In this week’s bioinformatics Bite will pick up where last week’s post left off: the results page after you hit the BLAST button.
The results page has several sections that we will go through individually:
- Search details: What you entered into your query
- Graphic Summary: A visual representation comparing your query to the results
- Descriptions: Details about what the results are and how well they match the Query
- Alignments: The actual alignment of your query with each result (Subject)
(Click to enlarge)
The search details are essentially a recap of what parameters you entered into your search (name of your search, molecule type, query length, database name, the algorithm/program that you ran) but it also gives your search results a unique ID called an RID. This is a temporary link to get back to these search results just in case your computer crashes or you close the window, etc. You can get back to them by going to the BLAST main page and clicking on the gray “Recent Results” tab. It also creates a temporary query ID. If you prefer a video tutorial, also notice that there’s a link to a YouTube video about how to read the BLAST result page. Note that this section is also where you can edit and save your search.
The Graphic Summary visualizes how the search results align with your query sequence. The colored boxes at the top are a key for the alignment scores for each search results. Higher numbers (red) are better. The thick red bar under the color key represents the Query. The thinner lines here are how the search results align with the query. The first (best) matches align the while length of the query, while the last few are missing some base pairs at the end.
If you click on one of the red results bars, the screen will jump to the actual alignment for that result and your query, but first let’s look at the Descriptions.
The Descriptions section contains a table with several informative columns
- Description: how the result is annotated in the database
- Max Score: alignment score for the best matched segment
- Total Score: alignment score for the whole result
- Query Cover: how much of your query is included in the alignment
- E value: “expect value”, probability of a false positive
- Identity: %nucleotides that are identical between query and result
- Accession: the unique identifier for the result sequence (with link)
The max and total scores (2&3) refer to similarity scores, which are a measure of how well the query and subject match. Usually the score is calculated by adding points for all bases that match and subtracting points for mismatches and gaps. I will cover Similarity scores in more depth in another post about algorithm parameters. As you can probably tell, if the subject and query match reasonably well, then the longer the sequence, the higher the score. This fact means that you can’t compare similarity scores between different BLAST queries. It a way of ranking results within one search.
Query cover is the % of the query that is matched by the subject. In this case, all but the last 4 are 100% because they cover the whole query.
The E value, aka the “expect value”, is the number of matches you’d expect to get by random chance in a given database/query combo, or a false positive. Because BLAST is meant to get at evolutionary relationships among sequences, another way of explaining an E value is the likelihood that you got this search result even though the subject and the query are not evolutionarily related given your BLAST query.
The identity is the % nucleotides that are exact matches between the subject and the query.
Finally, the Accession number is the unique identifier for the search result, with a link. This link maps to the entire sequence, not just the part that matches. For example, it would pull up the entire contig for a genomic hit or a whole transcript for an mRNA hit.
If you click on the description for a hit, it will move the page down to the alignment.

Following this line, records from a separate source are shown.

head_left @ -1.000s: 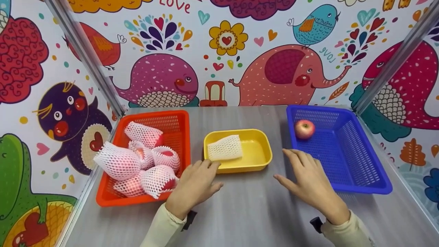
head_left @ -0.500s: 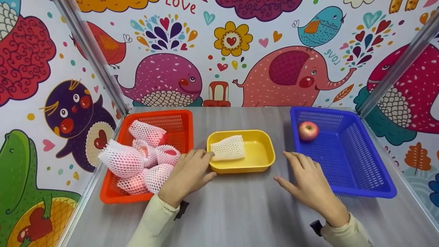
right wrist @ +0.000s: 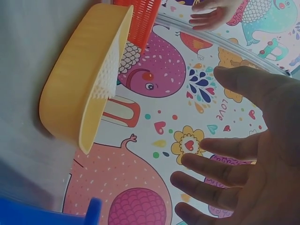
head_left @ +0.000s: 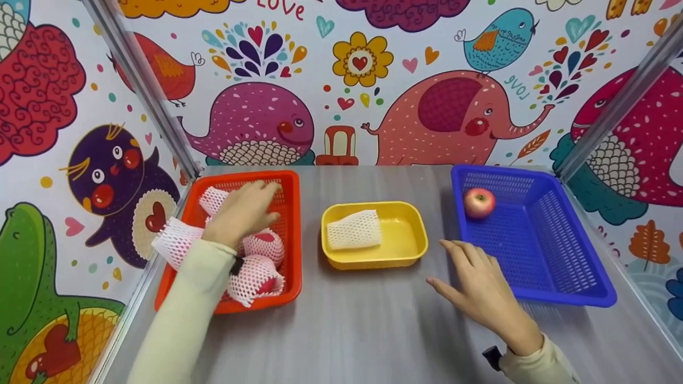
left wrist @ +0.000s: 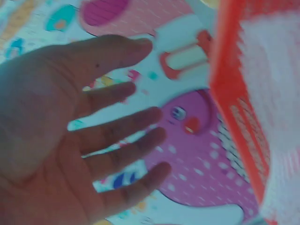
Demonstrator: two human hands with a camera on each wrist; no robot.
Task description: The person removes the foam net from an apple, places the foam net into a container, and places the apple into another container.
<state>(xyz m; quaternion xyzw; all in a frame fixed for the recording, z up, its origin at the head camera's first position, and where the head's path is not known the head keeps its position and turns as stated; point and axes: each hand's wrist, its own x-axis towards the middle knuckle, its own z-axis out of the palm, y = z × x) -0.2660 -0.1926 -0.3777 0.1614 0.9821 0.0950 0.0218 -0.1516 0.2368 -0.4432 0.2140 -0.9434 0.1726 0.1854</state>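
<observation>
Over the red basket (head_left: 296, 240) reaches my left hand (head_left: 243, 213), its fingers spread with nothing between them in the left wrist view. Several apples wrapped in pinkish foam nets (head_left: 253, 277) lie in that basket, some hidden under the hand and sleeve. My right hand (head_left: 477, 280) hovers near the left edge of the blue basket (head_left: 533, 240), its fingers apart and holding nothing. One bare apple (head_left: 478, 203) sits in the blue basket's back left corner. Between the baskets, a yellow tray (head_left: 403, 234) holds a flat white foam net (head_left: 355, 230) on its left side.
Grey tabletop (head_left: 363, 320) runs under all three containers. Behind and at both sides stand walls with cartoon animal prints, joined by metal posts (head_left: 144, 85) at the corners. A dark wrist camera (head_left: 492, 357) is strapped below the right hand.
My left hand has moved from beside the yellow tray's left edge, leftward and away from me, over the red basket. The right hand stays nearly still.
</observation>
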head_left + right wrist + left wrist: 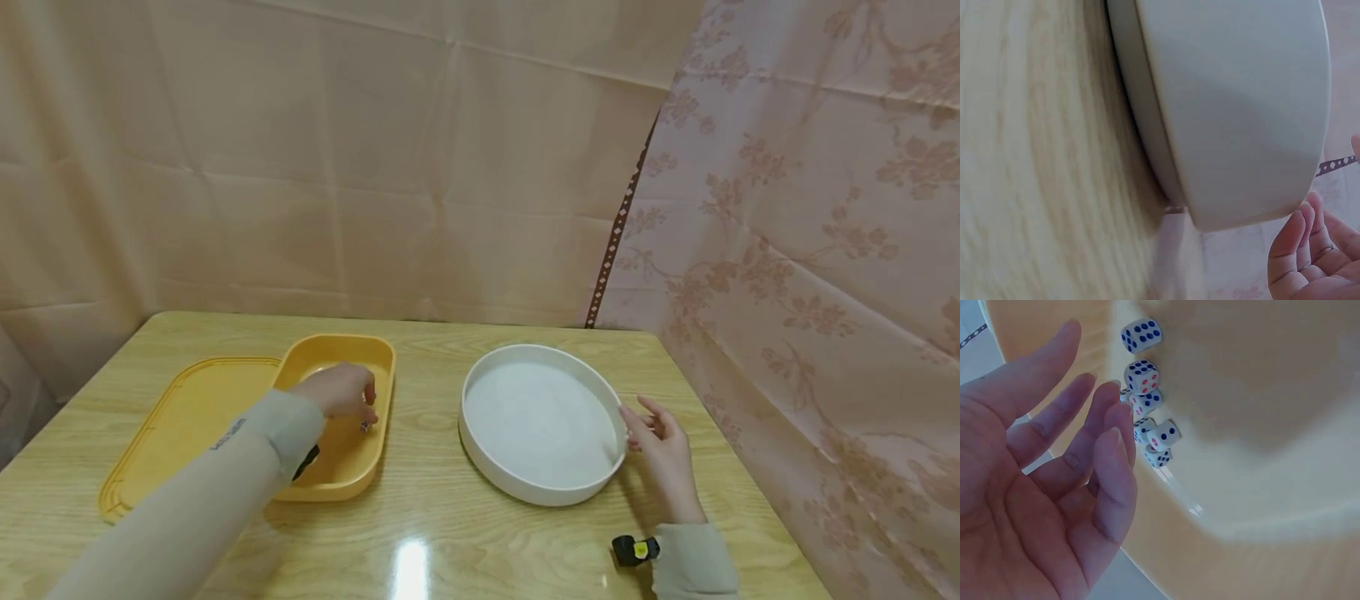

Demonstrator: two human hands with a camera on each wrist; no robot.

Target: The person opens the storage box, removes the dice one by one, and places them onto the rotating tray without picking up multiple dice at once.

The alignment lines up the query (top) and the subject (bottom) base by base along the whole length of the query. Vertical lines indicate exact matches. Horizontal lines indicates gaps in the sequence. The numbers on the sides of the alignment refer to the base position of each sequence.
One of the most useful features here is the related information section on the right. This will have links to other NCBI databases like Gene where you can find more information about a given search result.
Hope this was useful. We’re not done with BLAST yet though. Upcoming posts will discuss filtering your search results, adjusting algorithm parameters, saving BLAST searches, and creating custom search databases.
-Tobin Magle, Biomedical Sciences Research support specialist.